The Link Status section of the performance SLA configuration consists of three settings that determine the frequency that the link is evaluated, and the requirements to be considered valid or invalid:

  • Check interval: the interval in which the FortiGate checks the interface, in milliseconds (500 - 3600000, default = 500).
  • Failures before inactive: the number of failed status checks before the interface shows as inactive (1 - 3600, default =5). This setting helps prevent flapping, where the system continuously transfers traffic back and forth between links.

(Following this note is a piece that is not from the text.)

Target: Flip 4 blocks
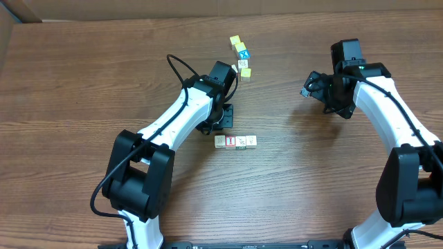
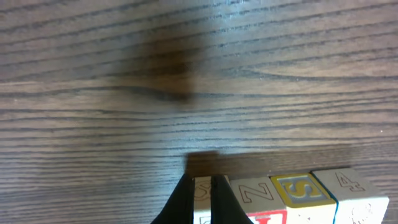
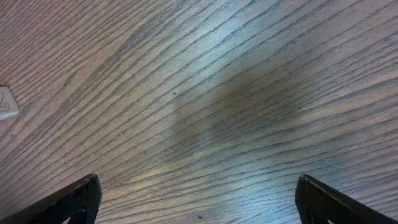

  • Restore link after: the number of successful status checks before the interface shows as active (1 - 3600, default = 5). This setting also helps prevent flapping.

When a participant becomes inactive, the performance SLA causes the FortiGate to withdraw all static routes associated with that interface. If there are multiple static routes using the same interface, they will all be withdrawn when the link monitor is failing.